▶ _Problem description_:
When the line with "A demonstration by" is reached, include it and stop; before that, copy each line of the listing exactly from the first.

▶ _Recorded data_:
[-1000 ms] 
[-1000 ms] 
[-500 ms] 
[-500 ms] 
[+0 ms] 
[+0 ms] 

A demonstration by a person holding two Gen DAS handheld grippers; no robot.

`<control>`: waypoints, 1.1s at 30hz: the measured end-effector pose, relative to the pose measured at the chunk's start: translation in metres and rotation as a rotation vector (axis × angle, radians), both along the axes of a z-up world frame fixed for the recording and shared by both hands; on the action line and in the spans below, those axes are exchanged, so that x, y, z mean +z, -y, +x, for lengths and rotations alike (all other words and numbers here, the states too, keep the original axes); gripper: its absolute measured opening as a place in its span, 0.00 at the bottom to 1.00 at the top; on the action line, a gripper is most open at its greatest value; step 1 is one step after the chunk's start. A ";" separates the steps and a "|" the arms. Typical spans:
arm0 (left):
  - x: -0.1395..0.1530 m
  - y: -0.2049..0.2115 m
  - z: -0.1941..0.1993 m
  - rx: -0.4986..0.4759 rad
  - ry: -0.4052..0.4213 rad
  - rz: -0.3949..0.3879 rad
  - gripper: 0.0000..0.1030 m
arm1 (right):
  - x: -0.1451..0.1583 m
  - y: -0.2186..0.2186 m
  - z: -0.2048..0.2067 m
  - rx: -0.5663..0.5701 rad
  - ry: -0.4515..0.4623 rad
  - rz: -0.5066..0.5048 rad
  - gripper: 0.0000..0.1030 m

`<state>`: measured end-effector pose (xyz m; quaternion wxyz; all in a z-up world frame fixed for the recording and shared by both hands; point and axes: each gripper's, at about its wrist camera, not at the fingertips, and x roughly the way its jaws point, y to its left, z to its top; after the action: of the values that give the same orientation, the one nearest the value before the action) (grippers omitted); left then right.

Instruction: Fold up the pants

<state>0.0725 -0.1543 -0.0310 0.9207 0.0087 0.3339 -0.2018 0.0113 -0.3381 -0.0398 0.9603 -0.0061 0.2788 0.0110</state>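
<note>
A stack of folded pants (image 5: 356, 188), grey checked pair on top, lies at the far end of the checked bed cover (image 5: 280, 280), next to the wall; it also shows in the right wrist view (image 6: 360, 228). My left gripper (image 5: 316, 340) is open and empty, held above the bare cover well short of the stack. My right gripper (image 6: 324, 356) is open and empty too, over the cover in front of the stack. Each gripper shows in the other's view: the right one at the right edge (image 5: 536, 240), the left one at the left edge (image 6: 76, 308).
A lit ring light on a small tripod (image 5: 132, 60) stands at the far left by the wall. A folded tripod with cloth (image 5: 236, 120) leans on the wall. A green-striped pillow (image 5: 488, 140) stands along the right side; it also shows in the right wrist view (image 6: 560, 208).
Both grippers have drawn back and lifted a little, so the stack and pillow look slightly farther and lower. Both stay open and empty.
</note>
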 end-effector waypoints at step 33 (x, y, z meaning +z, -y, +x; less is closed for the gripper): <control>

▶ _Result below_:
[-1000 ms] 
[-1000 ms] 
[-500 ms] 
[-500 ms] 
[+0 ms] 
[+0 ms] 

A demonstration by a person holding two Gen DAS handheld grippers; no robot.

The exercise requires no further answer.